Under the regulator’s conditions, Enbridge must have liability coverage of C$950 million and lead research efforts on heavy-oil spills in marine and freshwater environments. Other conditions include building extra oil storage facilities at Kitimat and establishing an emergency-response plan with the ability to handle a spill of about 230,000 barrels, more than three times the legal requirement.
Aboriginal groups, including the Yinka Dene Alliance, have threatened legal action to stop the pipeline or delay its construction. Opponents fear an oil spill would destroy their fisheries and shellfish beds. Some environmental and aboriginal groups have already filed lawsuits in federal courts seeking review of the regulator’s recommendations.
Harper’s government has introduced regulatory changes, added safety regimes for pipelines and marine-oil tankers and stepped up engagement with aboriginals in an effort to bolster public support for the development of energy infrastructure.
Only a minority of British Columbians wanted Harper’s government to approve the project. Thirty-four percent of residents said they want it blocked, while 33 percent want it delayed for further review, according to a Bloomberg-Nanos poll published on June 3. Twenty-nine percent say they wanted Northern Gateway approved, according to the poll.

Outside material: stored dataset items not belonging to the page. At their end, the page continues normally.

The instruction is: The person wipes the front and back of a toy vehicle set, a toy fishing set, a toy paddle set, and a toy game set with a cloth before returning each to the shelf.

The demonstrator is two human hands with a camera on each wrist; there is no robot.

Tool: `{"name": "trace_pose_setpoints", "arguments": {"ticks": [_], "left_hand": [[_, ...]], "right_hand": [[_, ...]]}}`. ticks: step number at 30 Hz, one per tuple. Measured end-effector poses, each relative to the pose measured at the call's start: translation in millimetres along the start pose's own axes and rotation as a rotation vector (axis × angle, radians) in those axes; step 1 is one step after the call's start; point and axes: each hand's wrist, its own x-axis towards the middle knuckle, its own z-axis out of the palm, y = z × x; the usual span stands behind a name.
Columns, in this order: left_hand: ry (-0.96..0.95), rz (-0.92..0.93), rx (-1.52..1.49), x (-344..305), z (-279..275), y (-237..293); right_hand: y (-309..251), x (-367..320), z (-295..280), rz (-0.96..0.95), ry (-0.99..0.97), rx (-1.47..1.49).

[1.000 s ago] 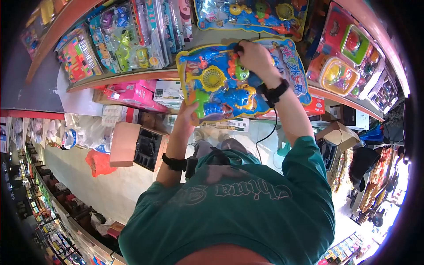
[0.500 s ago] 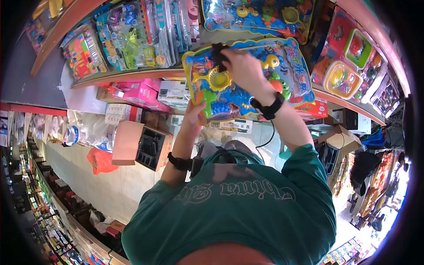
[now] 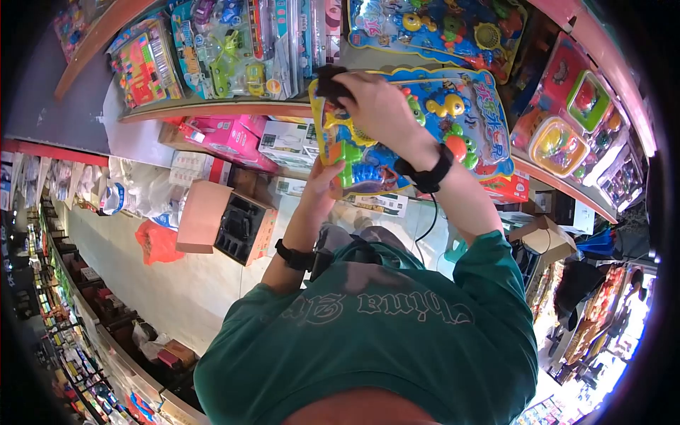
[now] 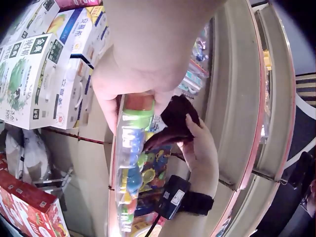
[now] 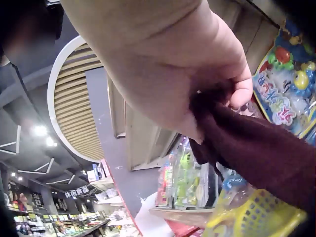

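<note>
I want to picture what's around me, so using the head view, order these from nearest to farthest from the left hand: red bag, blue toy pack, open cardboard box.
From the left hand:
1. Blue toy pack: in its grip, at the pack's near left corner.
2. Open cardboard box: to the hand's left.
3. Red bag: farther left, past the box.

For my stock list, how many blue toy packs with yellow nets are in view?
2: one pack in the left hand, a second pack on the shelf. More may be hidden.
</note>
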Motion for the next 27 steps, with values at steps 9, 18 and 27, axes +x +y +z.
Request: {"name": "trace_pose_setpoints", "arguments": {"ticks": [9, 18, 27], "left_hand": [[0.084, -0.008, 0.038, 3.4, -12.0, -7.4], [-0.025, -0.003, 0.066, -2.6, 9.0, 4.6], [0.009, -0.09, 0.023, 5.9, -10.3, -2.4]], "right_hand": [[-5.4, 21.3, 74.6, 0.081, -0.393, -0.251], [4.5, -10.6, 16.0, 0.116, -0.073, -0.14], [57.7, -141.9, -52.1, 0.395, 0.124, -0.157]]}}
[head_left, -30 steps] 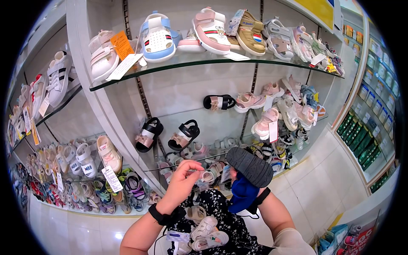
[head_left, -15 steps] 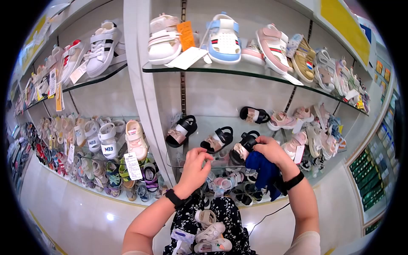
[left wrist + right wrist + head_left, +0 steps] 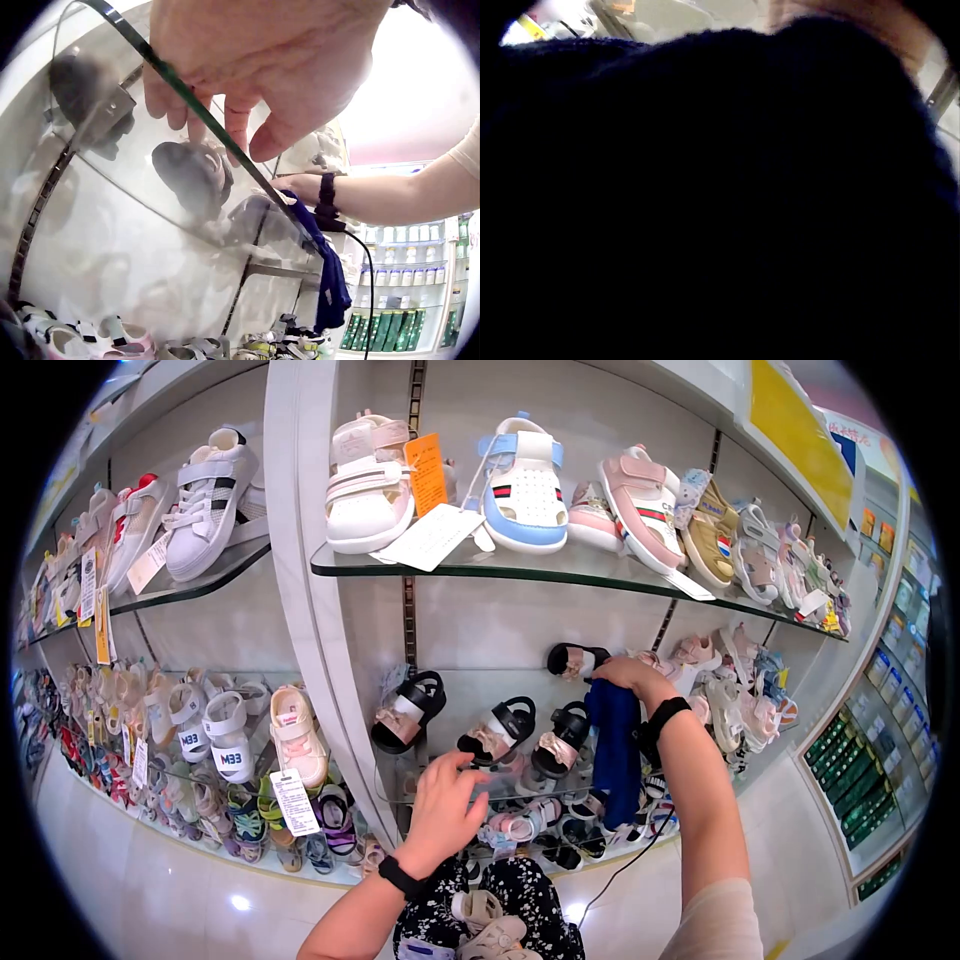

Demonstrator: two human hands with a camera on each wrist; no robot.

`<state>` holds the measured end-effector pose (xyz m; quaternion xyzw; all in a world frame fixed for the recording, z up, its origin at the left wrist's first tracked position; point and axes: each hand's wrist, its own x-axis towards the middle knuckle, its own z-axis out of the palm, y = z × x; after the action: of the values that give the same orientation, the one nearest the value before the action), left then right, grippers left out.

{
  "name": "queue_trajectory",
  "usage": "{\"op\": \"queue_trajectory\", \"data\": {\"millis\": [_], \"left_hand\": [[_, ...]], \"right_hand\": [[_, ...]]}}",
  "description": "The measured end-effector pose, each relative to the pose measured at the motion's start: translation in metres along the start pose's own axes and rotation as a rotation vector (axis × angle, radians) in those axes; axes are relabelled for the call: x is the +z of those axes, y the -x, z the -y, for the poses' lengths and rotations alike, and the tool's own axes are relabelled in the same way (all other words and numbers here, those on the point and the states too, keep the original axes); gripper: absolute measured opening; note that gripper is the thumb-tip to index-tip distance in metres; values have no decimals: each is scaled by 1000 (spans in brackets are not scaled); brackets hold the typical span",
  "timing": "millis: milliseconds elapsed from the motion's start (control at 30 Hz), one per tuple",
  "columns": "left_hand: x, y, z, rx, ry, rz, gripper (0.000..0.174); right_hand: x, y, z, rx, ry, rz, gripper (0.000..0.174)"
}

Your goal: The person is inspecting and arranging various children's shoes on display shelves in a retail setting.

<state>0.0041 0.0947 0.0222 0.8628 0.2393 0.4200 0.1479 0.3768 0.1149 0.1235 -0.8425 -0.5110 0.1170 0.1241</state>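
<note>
My right hand [image 3: 630,674] holds a blue cloth [image 3: 612,750] that hangs down over the shelf's front edge. Its fingertips are right at the black sandal [image 3: 577,659] with a pink bow at the back of the glass shelf. Dark cloth [image 3: 720,195] fills most of the right wrist view. Three more sandals of this kind stand farther forward: a left one [image 3: 408,712], a middle one [image 3: 498,731] and one beside the cloth [image 3: 561,740]. My left hand [image 3: 445,807], fingers loosely bent and holding nothing, hovers before the middle sandal. The left wrist view shows this hand [image 3: 277,67] by the glass edge.
An upper glass shelf [image 3: 560,575] carries several children's shoes with paper tags. Pink and white shoes [image 3: 735,680] crowd the right of the sandal shelf. More shoes fill the left bay [image 3: 170,730] and lower shelf. Light shoes [image 3: 490,930] lie on the person's lap. A black cable [image 3: 625,880] hangs below the right wrist.
The right hand brought a black sandal to the shelf, set it beside the middle one and let go. With the cloth it then moved back to the rear sandal. The left hand stayed near the shelf front.
</note>
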Motion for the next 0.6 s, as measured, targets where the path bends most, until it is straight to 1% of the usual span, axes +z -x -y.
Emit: {"op": "queue_trajectory", "data": {"millis": [67,100,133,200,233,267,333,367,433,500,567,600], "left_hand": [[0,1,0,14,-19,3,21],[0,1,-1,16,-20,-5,20],[0,2,0,15,-18,5,20],[1,2,2,8,-6,21,20],[1,3,2,16,-1,20,20],[1,4,3,14,3,19,20],[1,3,4,23,12,14,20],[1,1,3,25,9,11,20],[-2,0,-1,28,-1,5,20],[-1,2,1,25,11,0,20],[-1,3,2,24,21,-1,19],[-1,4,3,24,29,-1,19]], "right_hand": [[-4,8,13,18,-49,-43,47],[20,-49,-33,226,-145,-164,41],[28,-65,-48,204,-20,-152,42],[37,-78,-60,157,239,-129,44],[39,-82,-65,108,305,-76,49],[43,-84,-72,107,197,-72,49],[24,-39,-36,111,-23,-77,50],[31,-61,-57,-137,117,-84,46],[23,-49,-42,-170,9,-161,37],[11,-35,-29,-152,-153,-203,31],[1,-20,-22,-74,-367,-212,27],[-4,-8,-21,-75,-420,-225,23]]}}
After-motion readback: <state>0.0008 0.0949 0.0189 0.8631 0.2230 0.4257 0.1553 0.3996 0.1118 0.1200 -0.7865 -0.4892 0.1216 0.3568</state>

The poll also showed fears of an oil spill are top of mind. Thirty-six percent of respondents said the idea that the pipeline might lead to a spill best represented their view. Next was the perspective that the project will create jobs in the province, at 25 percent. Only 15 percent said the idea that the pipeline will contribute to climate change best represented their viewpoint.
Forty-seven percent of respondents said they’d be less likely to vote for Harper’s Conservative Party if the government approves the project, including 19 percent of those who said they supported Harper in the 2011 elections.
Enbridge’s C$500 million of 4.57 percent notes due March 2044 yielded 159 basis points more than Canadian government benchmarks yesterday. The premium has widened three basis points in the past week, according to Bloomberg composite prices. Over the same period average spreads on the Bank of America Merrill Lynch Canada Corporate Index narrowed 1 basis point.
British Columbia Premier Christy Clark’s five conditions for backing the project include being financially compensated for accepting the risks associated with spills. In November, British Columbia and Alberta signed a framework deal that sets the ground rules for development of pipeline projects in the nation’s westernmost province.
Northern Gateway is one of C$36 billion worth of commercially secured projects that Enbridge, Canada’s largest pipeline company, is developing through 2017, including reversing an oil pipeline to carry crude to refineries in Quebec. The company expects earnings per share to grow 10 percent to 12 percent through 2017.
While crude producers say pipelines would ease transportation bottlenecks that have suppressed the price of Canadian heavy oil, efforts to build energy infrastructure have run into opposition both at home and in the U.S.
President Barack Obama said in April he was delaying a decision on the Keystone project because of a court battle in Nebraska, extending a review now in its sixth year.